PROMPT:
Locate the line containing "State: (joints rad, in" in the data below. Reproduce it and every following line up to the end, exactly as given.
------
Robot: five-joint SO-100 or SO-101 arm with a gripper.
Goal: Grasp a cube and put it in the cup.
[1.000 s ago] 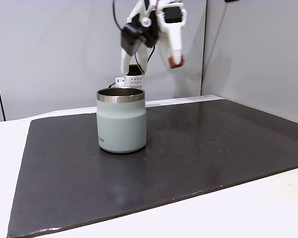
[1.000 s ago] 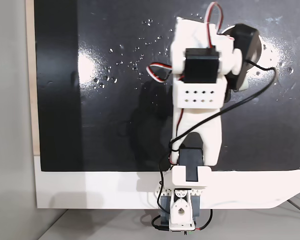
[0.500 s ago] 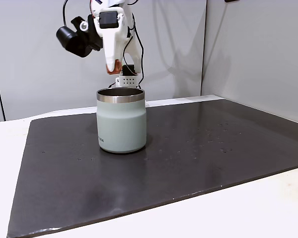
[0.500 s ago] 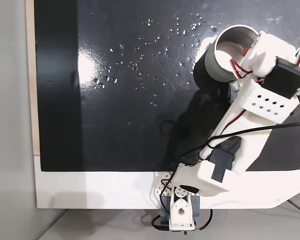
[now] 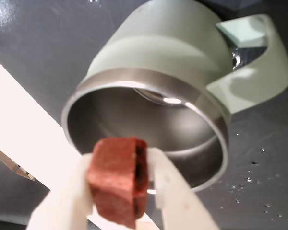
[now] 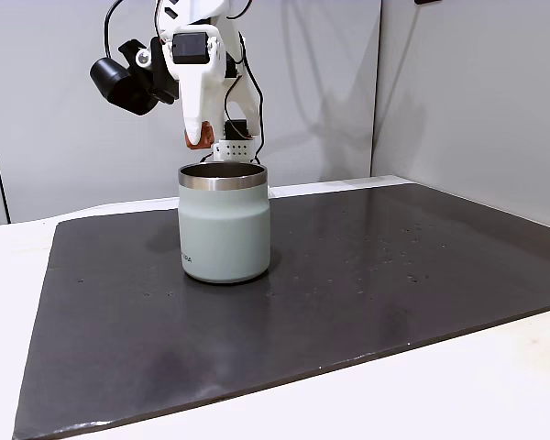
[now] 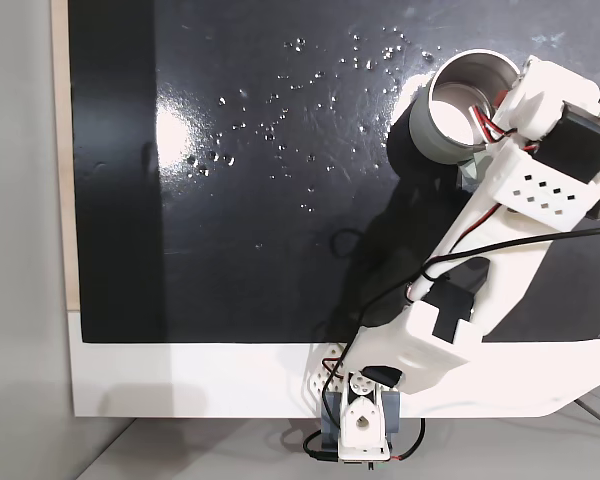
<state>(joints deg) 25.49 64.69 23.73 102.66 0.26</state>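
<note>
The desk (image 6: pixel 495 385) is white and carries a dark mat (image 6: pixel 367 275) that fills most of both fixed views. On the mat, left of centre in the side-on fixed view and at the upper right of the top-down fixed view, stands the cup (image 6: pixel 225 225), upright, its steel rim open and, as the wrist view shows, nothing inside it.

The white arm (image 7: pixel 500 220) reaches from the lower centre of the top-down frame up to the cup. Its gripper (image 6: pixel 197 140) hangs at the upper left of the side-on frame, pointing down, above the cup's rim and towards its left edge.

The gripper is clamped on the cube (image 5: pixel 117 178), which sits pinched between the two pale fingers (image 5: pixel 175 191) at the bottom of the wrist view, with the cup's mouth beyond it.

So the grasp and the carry look done. What seems left is centring the cube over the opening, perhaps lowering a little, then letting go and pulling clear.
</note>
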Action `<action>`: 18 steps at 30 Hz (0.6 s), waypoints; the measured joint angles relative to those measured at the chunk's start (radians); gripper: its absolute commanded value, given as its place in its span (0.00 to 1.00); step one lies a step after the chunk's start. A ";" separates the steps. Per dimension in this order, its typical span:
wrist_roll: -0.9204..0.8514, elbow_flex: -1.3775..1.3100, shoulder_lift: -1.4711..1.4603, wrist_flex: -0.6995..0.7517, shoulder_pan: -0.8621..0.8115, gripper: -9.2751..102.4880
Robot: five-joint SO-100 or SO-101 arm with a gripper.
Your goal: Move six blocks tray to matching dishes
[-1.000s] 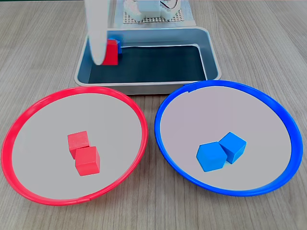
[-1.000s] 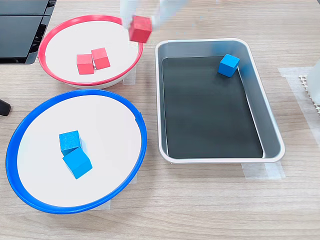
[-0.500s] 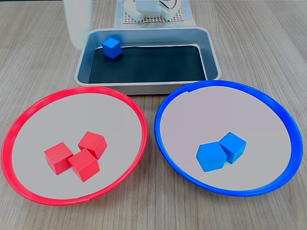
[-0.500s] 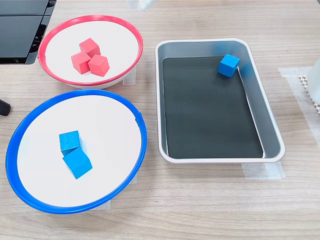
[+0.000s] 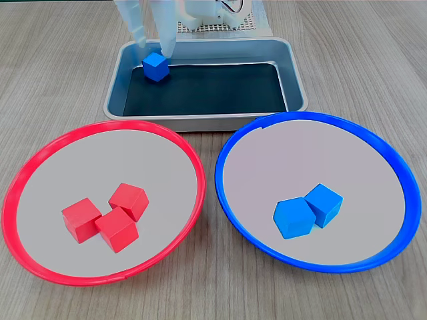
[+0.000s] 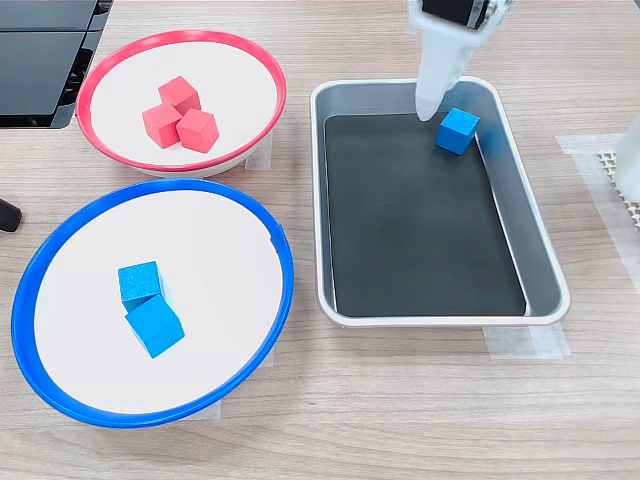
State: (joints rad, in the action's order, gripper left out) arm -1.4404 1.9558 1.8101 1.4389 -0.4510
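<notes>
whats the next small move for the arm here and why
Probably lower the open gripper a little so its jaws straddle the last blue block in the tray, then close. The red dish already holds three red blocks; the blue dish holds just two.

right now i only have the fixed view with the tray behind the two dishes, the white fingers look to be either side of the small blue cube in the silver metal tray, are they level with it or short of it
Observer: In a fixed view from the tray's side, one white finger ends right beside the small blue cube, over the dark bottom. I cannot tell whether it touches.
Operator: any room behind the cube
Observer: Little. The cube sits close to the sloped wall of the silver metal tray, near a corner.
Operator: anything past the red dish
Observer: A flat black object lies beside the red-rimmed round dish, at the picture's edge.
</notes>
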 measured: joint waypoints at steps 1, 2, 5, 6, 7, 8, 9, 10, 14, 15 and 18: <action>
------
WRITTEN SOLUTION:
State: (joints rad, in the action's order, gripper left out) arm -1.4404 1.9558 1.8101 1.4389 -0.4510
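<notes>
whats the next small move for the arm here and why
Probably lower the open gripper a little so its jaws straddle the last blue block in the tray, then close. The red dish already holds three red blocks; the blue dish holds just two.

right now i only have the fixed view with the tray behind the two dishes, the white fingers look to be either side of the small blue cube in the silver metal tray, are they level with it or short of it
Observer: In a fixed view from the tray's side, one white finger ends right beside the small blue cube, over the dark bottom. I cannot tell whether it touches.
Operator: any room behind the cube
Observer: Little. The cube sits close to the sloped wall of the silver metal tray, near a corner.
Operator: anything past the red dish
Observer: A flat black object lies beside the red-rimmed round dish, at the picture's edge.
</notes>
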 measured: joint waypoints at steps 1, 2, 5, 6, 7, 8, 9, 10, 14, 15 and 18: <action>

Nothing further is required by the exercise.